Assigned task: Write the listing out again word for word, excluding any pictures.

★ ★ ★ ★ ★

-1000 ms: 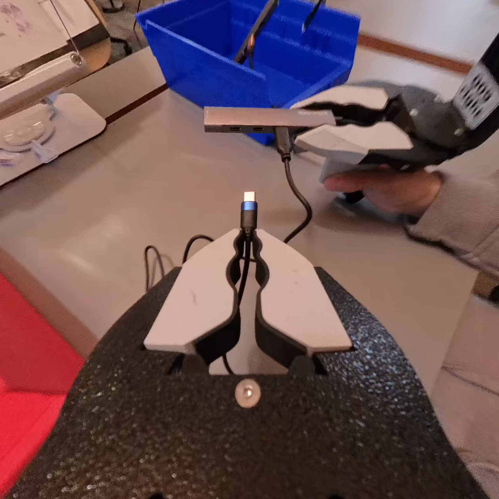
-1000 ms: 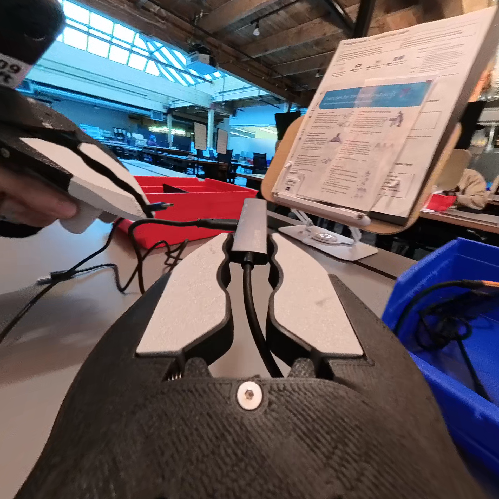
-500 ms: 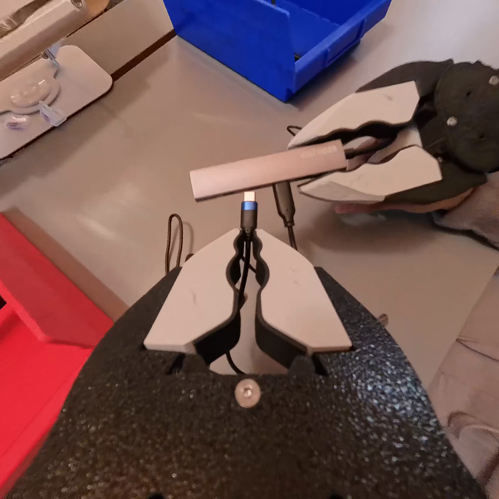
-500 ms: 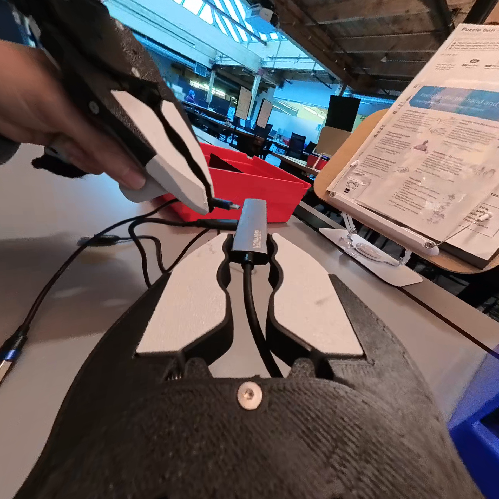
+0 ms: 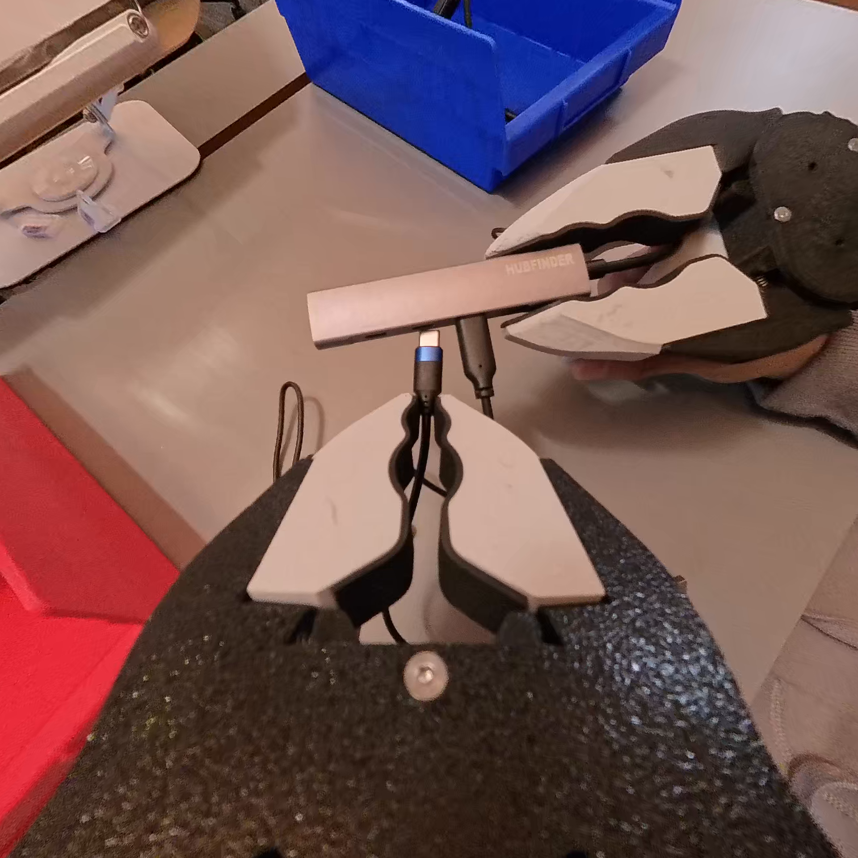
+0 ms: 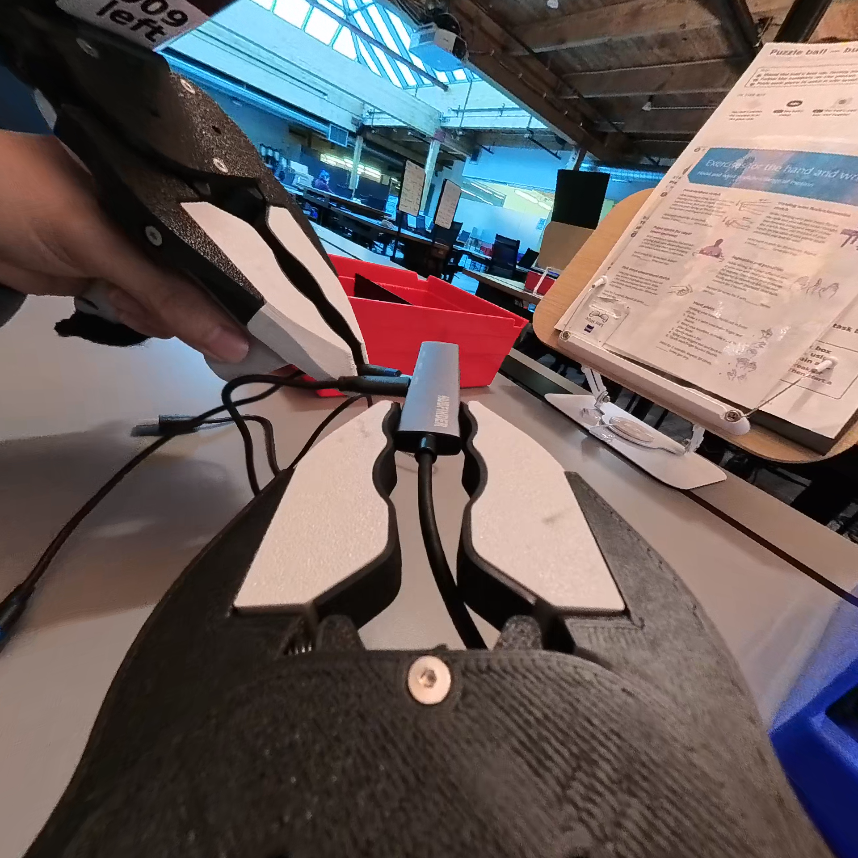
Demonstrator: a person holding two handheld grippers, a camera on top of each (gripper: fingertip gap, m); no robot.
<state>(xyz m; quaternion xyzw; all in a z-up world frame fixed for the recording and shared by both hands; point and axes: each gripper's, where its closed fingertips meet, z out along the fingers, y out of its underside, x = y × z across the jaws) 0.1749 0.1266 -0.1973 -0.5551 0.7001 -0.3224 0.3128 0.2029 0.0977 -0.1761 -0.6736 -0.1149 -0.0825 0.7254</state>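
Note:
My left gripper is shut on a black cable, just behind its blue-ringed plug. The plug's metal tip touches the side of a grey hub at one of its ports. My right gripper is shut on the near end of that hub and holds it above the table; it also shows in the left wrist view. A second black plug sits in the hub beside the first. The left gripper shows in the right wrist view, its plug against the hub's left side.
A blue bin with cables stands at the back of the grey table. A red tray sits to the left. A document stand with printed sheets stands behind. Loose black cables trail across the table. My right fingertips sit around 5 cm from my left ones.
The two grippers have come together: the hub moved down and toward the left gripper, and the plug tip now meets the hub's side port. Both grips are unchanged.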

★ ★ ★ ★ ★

Result of the exercise:
-1000 ms: 
-1000 ms: 
-500 ms: 
-500 ms: 
+0 ms: 
+0 ms: 
Demonstrator: a person holding two handheld grippers, a camera on top of each (gripper: fingertip gap, m); no robot.
<state>(xyz m; quaternion xyzw; all in a z-up world frame fixed for the recording and shared by both hands; point and axes: each gripper's, where its closed fingertips meet, z out along the fingers, y out of its underside, x = y × z across the jaws) 0.1749 0.1266 -0.1973 -0.5551 0.7001 -0.3224 0.3128 0.2029 0.0977 -0.1761 -0.6736 -0.1149 -0.0825 0.7254</state>
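Note:
My left gripper is shut on a black cable, just behind its blue-ringed plug. The plug's metal tip touches the side of a grey hub at one of its ports. My right gripper is shut on the near end of that hub and holds it above the table; it also shows in the left wrist view. A second black plug sits in the hub beside the first. The left gripper shows in the right wrist view, its plug against the hub's left side.
A blue bin with cables stands at the back of the grey table. A red tray sits to the left. A document stand with printed sheets stands behind. Loose black cables trail across the table. My right fingertips sit around 5 cm from my left ones.
The two grippers have come together: the hub moved down and toward the left gripper, and the plug tip now meets the hub's side port. Both grips are unchanged.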

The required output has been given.